Он зарывается лицом мне в юбки и, кажется, плачет навзрыд; а потом встает и смеется, я смеюсь от радости с ним вместе.
– Идем в постель, – говорю я. – Когда лежу, он шевелится; так ты сможешь его почувствовать.
Мы лежим бок о бок, взявшись за руки и не сводя друг с друга глаз. Я медленно, крючок за крючком, расстегиваю платье и приподнимаю нижние юбки, чтобы показать ему свой огромный живот, а потом беру за руку и прикладываю ладонь туда, где можно ощутить движения ребенка.
– Шевелится!.. Ах, Китти, я и представить себе не мог!.. – И он целует то место, где брыкается наш малыш. – Что ж, раз нашему сыну суждено появиться на свет в тюрьме, пусть зовется лордом Бошаном! Как ты думаешь, он меня слышит?
– Хотелось бы думать, что да. Я все-все ему о тебе рассказывала.
Здесь я умолкаю, страшась, что вопросы без ответов и невысказанные обиды испортят чудное мгновение. Но удержаться от них не удается: тяжкие воспоминания заполняют душу, и с ними приходит гнев. Я вскакиваю на ноги.
– Ты покинул меня! – говорю я, едва удерживаясь, чтобы не кричать. – Ты меня покинул!

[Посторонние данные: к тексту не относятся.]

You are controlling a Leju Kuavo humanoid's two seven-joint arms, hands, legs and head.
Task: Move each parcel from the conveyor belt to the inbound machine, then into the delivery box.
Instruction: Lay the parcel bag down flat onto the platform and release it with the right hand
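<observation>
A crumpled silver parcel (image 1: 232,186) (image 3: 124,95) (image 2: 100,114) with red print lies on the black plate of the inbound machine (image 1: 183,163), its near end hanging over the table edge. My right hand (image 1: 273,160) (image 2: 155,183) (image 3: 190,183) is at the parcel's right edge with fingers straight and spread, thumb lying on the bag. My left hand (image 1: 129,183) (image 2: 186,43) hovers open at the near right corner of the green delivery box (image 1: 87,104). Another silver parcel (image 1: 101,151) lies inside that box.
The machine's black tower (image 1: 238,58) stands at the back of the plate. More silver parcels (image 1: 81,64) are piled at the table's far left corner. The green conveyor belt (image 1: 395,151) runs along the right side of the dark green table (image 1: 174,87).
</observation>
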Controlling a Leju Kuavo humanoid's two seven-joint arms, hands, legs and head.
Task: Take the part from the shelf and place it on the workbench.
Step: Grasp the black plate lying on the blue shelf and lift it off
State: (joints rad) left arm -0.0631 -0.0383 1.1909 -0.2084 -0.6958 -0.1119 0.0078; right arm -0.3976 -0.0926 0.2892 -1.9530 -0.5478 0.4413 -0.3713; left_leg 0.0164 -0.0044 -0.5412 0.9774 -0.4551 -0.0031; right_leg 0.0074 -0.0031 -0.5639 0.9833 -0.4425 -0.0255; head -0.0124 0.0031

А в следующий миг гнев выплескивается из меня, словно кипящее молоко из кастрюли: я бросаюсь на Хертфорда, бью и кулаками, и ладонями, кусаюсь, как дикий зверь, и кричу снова и снова:
– Ты меня покинул! Ты меня покинул!
Он не пытается защищаться, не старается меня оттолкнуть – покорно принимает удары, пока я, истощив силы, не падаю на кровать. Хертфорд садится и смотрит в пол.
– Почему ты не отвечал на мои письма? – спрашиваю я наконец.
– Был дураком. Дураком и трусом. Знаю, ты никогда меня не простишь за то, что оставил тебя одну в таком положении. – Он соскальзывает на пол и становится передо мной на колени, словно проситель. – Я и сам себя простить не могу.
– Но ты покинул меня! – повторяю я. Ни о чем другом сейчас не могу ни говорить, ни думать.
Кажется, целую вечность мы молча сидим друг напротив друга; наконец спрашиваю едва слышно:
– Что произошло?
Он отвечает, глядя в пол, словно стыдится встречаться со мной взглядом:
– Сесил запел со мной по-другому. Сказал, готов помочь, если не буду ему перечить. А потом принялся меня запугивать. Уверял, что, если я свяжусь с тобой, подвергну тебя смертельной опасности. Что у королевы повсюду свои шпионы, им знакомы секреты ядов… – он говорит все быстрее и все более сбивчиво, – …и еще сказал так: вы уже потеряли одного близкого человека и едва ли захотите потерять следующего. – При этом воспоминании он морщит лицо, словно готов заплакать.
– Что он имел в виду? Джуно… – Здесь я останавливаюсь, не в силах поверить своим ушам. – Нет, нет, ведь Джуно болела несколько месяцев! После инфлюэнцы она так по-настоящему и не оправилась.